A ação, proposta pela 1ª Promotoria de Justiça de Buriticupu no último dia 20, também inclui outras seis pessoas e duas empresas apontadas como integrantes do esquema.
Segundo o MP, o casal integraria o núcleo político da estrutura, enquanto secretários municipais e ex-gestores atuariam como facilitadores. Também foram identificados um núcleo empresarial, formado por empresários e suas empresas, e um núcleo operacional, responsável pela movimentação financeira.
As irregularidades foram detectadas em investigação sobre o pregão eletrônico nº 006/2003, destinado à compra de alimentos para o Programa Nacional de Alimentação Escolar (PNAE). O MP aponta falhas no processo licitatório, como ausência de publicidade, problemas no termo de referência e pesquisa de preços inadequada.
A empresa vencedora, A. Pereira da Silva Ltda., teria firmado contratos que somam mais de R$ 2,3 milhões, apesar de não possuir funcionários registrados nem veículos para a distribuição dos alimentos. Auditoria identificou ainda superfaturamento de até 70% em itens básicos, como arroz.
De acordo com o MP, os contratos teriam sido direcionados para gerar recursos que retornavam aos gestores na forma de propina. Ao todo, a empresa recebeu mais de R$ 3,3 milhões do município, incluindo recursos da Prefeitura e do Fundo Municipal de Saúde.

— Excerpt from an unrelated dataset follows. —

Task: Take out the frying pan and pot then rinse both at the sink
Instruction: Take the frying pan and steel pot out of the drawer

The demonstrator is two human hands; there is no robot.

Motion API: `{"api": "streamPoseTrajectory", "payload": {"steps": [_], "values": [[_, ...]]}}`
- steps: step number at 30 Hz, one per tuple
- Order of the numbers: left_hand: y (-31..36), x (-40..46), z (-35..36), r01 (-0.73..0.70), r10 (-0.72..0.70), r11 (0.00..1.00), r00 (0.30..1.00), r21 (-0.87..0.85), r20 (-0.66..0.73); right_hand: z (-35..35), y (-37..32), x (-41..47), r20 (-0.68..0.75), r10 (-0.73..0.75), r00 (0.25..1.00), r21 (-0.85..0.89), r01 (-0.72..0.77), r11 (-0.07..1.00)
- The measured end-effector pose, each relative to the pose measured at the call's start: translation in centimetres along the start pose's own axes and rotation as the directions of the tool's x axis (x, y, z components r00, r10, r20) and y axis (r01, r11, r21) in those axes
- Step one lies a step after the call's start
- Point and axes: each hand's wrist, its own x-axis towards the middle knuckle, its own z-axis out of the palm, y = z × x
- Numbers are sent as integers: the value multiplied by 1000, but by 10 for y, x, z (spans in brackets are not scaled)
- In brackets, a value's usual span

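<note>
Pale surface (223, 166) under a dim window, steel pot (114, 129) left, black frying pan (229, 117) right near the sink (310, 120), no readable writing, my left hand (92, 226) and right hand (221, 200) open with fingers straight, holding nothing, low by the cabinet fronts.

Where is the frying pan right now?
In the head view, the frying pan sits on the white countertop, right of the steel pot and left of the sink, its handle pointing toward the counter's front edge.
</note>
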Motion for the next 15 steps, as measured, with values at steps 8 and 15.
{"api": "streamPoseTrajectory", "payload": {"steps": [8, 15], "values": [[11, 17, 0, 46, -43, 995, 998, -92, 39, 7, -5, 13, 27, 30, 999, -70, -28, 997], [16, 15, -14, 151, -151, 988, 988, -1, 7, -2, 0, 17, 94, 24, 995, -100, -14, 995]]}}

Parte desses valores foi distribuída por meio de transferências bancárias a agentes públicos, com o objetivo de dificultar o rastreamento e viabilizar a lavagem de dinheiro. As investigações indicam que os repasses atingiam diversos secretários, como forma de garantir “governabilidade, o silêncio e a fidelidade ao esquema”, segundo o Ministério Público.
Outra empresa, a Natuba Empreendimentos e Consultoria, também teria sido usada para movimentação financeira, repassando recursos à empresa principal logo após os recebimentos.
No núcleo operacional, um assessor técnico chegou a movimentar cerca de R$ 2 milhões apenas no primeiro semestre de 2025, com saques em espécie superiores a R$ 785 mil. Já outro operador, com salário de cerca de R$ 1.500, movimentou mais de R$ 13 milhões em contas bancárias.
O Ministério Público pede a condenação dos envolvidos, com ressarcimento integral dos danos, perda de bens, perda da função pública, suspensão dos direitos políticos por até 14 anos e proibição de contratar com o poder público.